Below, we’ll take a look at the surety bond industry and discuss some of the specifics of maintenance bonds. 

 

What is a surety bond?  

Some people think that surety bonds are the same as insurance. On one hand, they do serve as financial protection. However, they generally are meant more for the benefit of clients than for the contractors themselves. The appropriate surety bond will inform a client that the business has the financial credit and ability to complete their work. If they fail to do so, the contractor will provide adequate compensation for the client.   

Unlike insurance, a bond does not remove a contractor from a financial responsibility to a client. It just guarantees that a bond carrier will compensate the client if they make a mistake. There are three parties involved in surety bond agreements: 

  • Principals are the parties that carry the bonds, in this case the contractor. 
  • Obligees are those who require a business to carry a bond. They might be a government entity or a client. Local regulations also often require certain businesses to buy bonds.  
  • Sureties are the financial institutions that issue bonds on the principal’s behalf.  
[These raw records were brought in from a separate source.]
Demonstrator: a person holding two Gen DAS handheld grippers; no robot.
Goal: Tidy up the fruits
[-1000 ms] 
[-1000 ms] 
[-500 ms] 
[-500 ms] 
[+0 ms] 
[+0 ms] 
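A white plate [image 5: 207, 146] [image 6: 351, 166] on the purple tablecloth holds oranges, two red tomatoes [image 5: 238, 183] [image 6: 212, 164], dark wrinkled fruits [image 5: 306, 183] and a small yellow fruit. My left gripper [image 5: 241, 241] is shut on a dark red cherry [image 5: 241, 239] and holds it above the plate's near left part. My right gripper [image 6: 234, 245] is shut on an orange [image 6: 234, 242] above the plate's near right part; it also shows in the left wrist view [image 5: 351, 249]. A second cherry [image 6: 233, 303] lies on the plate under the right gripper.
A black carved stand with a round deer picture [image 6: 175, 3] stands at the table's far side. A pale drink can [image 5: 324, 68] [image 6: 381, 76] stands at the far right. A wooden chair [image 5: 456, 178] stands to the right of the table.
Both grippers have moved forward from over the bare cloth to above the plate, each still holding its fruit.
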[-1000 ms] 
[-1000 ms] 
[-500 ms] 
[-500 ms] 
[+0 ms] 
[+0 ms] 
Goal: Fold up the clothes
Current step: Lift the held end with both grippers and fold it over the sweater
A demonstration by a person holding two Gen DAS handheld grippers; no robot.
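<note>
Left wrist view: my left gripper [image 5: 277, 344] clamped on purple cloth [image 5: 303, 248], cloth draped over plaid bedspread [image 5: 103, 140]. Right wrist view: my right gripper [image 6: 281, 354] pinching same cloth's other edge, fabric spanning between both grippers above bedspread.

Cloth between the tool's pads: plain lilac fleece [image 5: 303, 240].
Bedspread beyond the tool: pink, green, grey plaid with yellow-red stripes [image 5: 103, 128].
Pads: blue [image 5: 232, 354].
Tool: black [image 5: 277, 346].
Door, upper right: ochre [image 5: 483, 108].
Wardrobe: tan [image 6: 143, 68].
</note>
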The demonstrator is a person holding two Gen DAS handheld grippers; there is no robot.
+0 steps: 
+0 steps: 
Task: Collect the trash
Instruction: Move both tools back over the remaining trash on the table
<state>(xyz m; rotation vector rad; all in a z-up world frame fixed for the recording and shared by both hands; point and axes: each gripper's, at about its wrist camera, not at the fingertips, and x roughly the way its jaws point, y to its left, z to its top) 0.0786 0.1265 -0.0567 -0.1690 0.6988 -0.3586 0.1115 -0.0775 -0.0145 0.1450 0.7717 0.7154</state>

Should a principal renege on their duties to their obligees, the obligee has a right to file against the bond. They file the claim through the surety company. The surety will provide them with repayment in line with the bond’s terms. However, the surety company will then require the principal to pay them back for the amount they dispensed.  

Again, due to the many liabilities that contractors assume, they often have to carry several bonds. A maintenance bond will apply to bond-related claims that arise after a contractor completes their work.  

 

What are Maintenance Bonds?  

In a way, a maintenance bond functions like a variation of a product warranty. Once you complete a job, there is a chance that the project might fail to work properly. This might happen even if you did everything you could to prevent it. Some of the issues that arise might include problems with your workmanship, design defects and other issues. The issue is that they might impact the client, too. 

A maintenance bond will stipulate that you guarantee a client compensation for these issues. They might promise that you will either reimburse the client for the damage or that you will repair it. The bond furthers your promise to do everything you can to meet client expectations.  

This obligation will not exist forever, though. Most maintenance bonds will last for a period of several month or years. After the bond terms expire, you will no longer have to guarantee assistance to the client.  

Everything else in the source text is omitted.